[Distutils] Library instability on PyPI and impact on OpenStack

Thu Feb 28 16:39:41 CET 2013

Hey,

(I sent this to the wrong list and was directed here by Nick. I wasn't
aware of the very promising sounding PEP426 and haven't read it yet, so
apologies on that. Just wanted to resend my mail here ASAP to prevent
the discussion happening on the wrong list. Thanks!)

Generally speaking, when a project has a large list of dependencies on
libraries outside of its control, it can take one of two approaches to
those dependencies:

 1) specify the minimum required version of each library and assume new
    releases of all your dependencies will be backwards compatible with 
    previous versions. You feel safe that if an incompatible version of 
    the library is released, it will be a completely new stream and you 
    can adopt the new stream at your leisure.

    I'm much more familiar with C libraries than any other language. 
    Somehow, C library maintainers seem to understand the need for this 
    approach and so you've got mechanisms like libtool managed sonames
    and parallel installable libraries like gtk, gtk2, gtk3.

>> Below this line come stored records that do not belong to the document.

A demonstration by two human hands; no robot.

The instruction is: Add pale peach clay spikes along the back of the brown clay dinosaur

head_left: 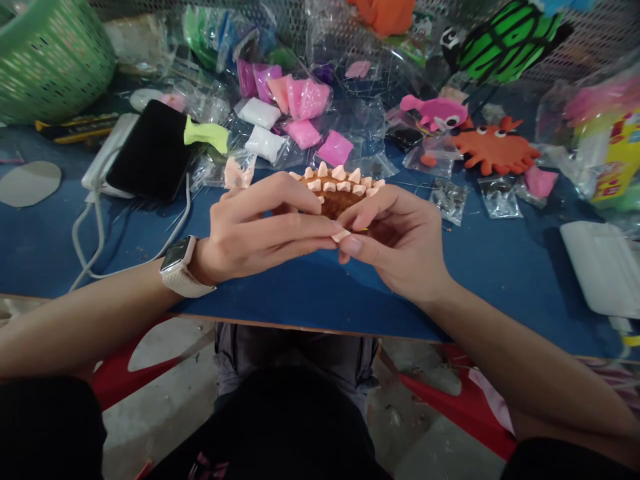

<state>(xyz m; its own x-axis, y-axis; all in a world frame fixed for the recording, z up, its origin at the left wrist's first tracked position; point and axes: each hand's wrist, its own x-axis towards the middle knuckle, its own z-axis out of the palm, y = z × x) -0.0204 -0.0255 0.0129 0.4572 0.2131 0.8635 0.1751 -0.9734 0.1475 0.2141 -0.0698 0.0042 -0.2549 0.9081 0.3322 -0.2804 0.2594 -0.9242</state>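
Head view: a blue counter [300, 300] spans the scene, its front edge just before the person's lap. Near the middle of that edge, the right hand [407, 243] pinches a small pale piece [341, 235] between thumb and fingers; the left hand [270, 223] touches it with fingertips close together, its thumb hidden, so its grip cannot be told. Behind them sits a brown shape [337, 200] with pale spikes. A green basket [60, 60] fills the far left corner; grey mesh [285, 20] stands along the back edge. Below, red chair parts [137, 373] show over grey floor [155, 347].
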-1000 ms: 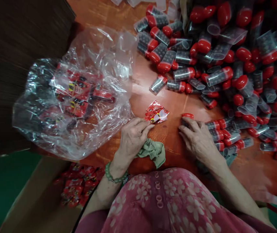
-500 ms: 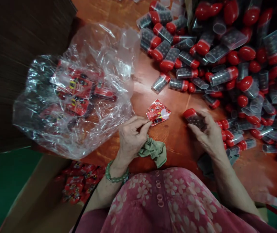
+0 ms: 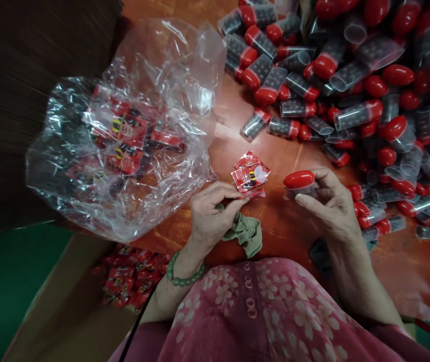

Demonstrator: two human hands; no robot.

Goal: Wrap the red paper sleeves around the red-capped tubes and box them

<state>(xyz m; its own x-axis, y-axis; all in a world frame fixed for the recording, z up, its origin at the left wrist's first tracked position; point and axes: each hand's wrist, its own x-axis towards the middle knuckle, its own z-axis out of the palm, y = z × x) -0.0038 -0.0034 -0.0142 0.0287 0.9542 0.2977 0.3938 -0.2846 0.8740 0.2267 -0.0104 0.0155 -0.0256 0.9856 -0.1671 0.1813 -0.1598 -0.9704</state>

 2) specify exactly what version of each library to use, because you 
    assume all of your dependencies are constantly changing their APIs 
    and breaking your app

    This is what you see in the Ruby (bundler) and Java (maven) worlds. 
    For distribution packagers, it presents horrific problems - either
    you accept that you're going to be packaging (potentially many)
    different versions of the same library and that any time a security 
    issue comes up you need to patch each version.

Personally, I tend to pour scorn on Ruby and Java folks for the chaotic
nature that pushes app developers down this "I need to control the whole
stack of dependencies because they're so unstable" path.

OTOH, I hear the Perl community are pretty good about taking the first
approach.

I always felt that the Python community tended more towards the former
approach, but there always exceptions to the rule - to unfairly pick one
one project, sqlalchemy seems to have an API that often changes
incompatibly.

However, OpenStack is starting to get burned more often and some are
advocating taking the second approach to managing our dependencies:

  http://lists.openstack.org/pipermail/openstack-dev/2013-February/thread.html#6014
  http://lists.openstack.org/pipermail/openstack-dev/2013-February/thread.html#6041
  http://lists.openstack.org/pipermail/openstack-dev/2012-November/002075.html

It's probably not worthwhile for everyone to try and read the nuances of
those threads. The tl;dr is we're hurting and hurting bad. Is this a
problem the OpenStack and Python communities want to solve together? Or
does the Python community fundamentally seem themselves as taking the
same approach as the Ruby and Java communities?

Maybe it sounds like I'm trolling, but this is an honest question. What
I'd really like to hear back is "please, please OpenStack keep using the
first approach and we can work through the issues you're seeing and
together make Python better". We can totally do that IMHO.

If people want an example of the kind of stuff things we need to work
on:

  http://lists.openstack.org/pipermail/openstack-dev/2013-February/006048.html

Thanks,
Mark.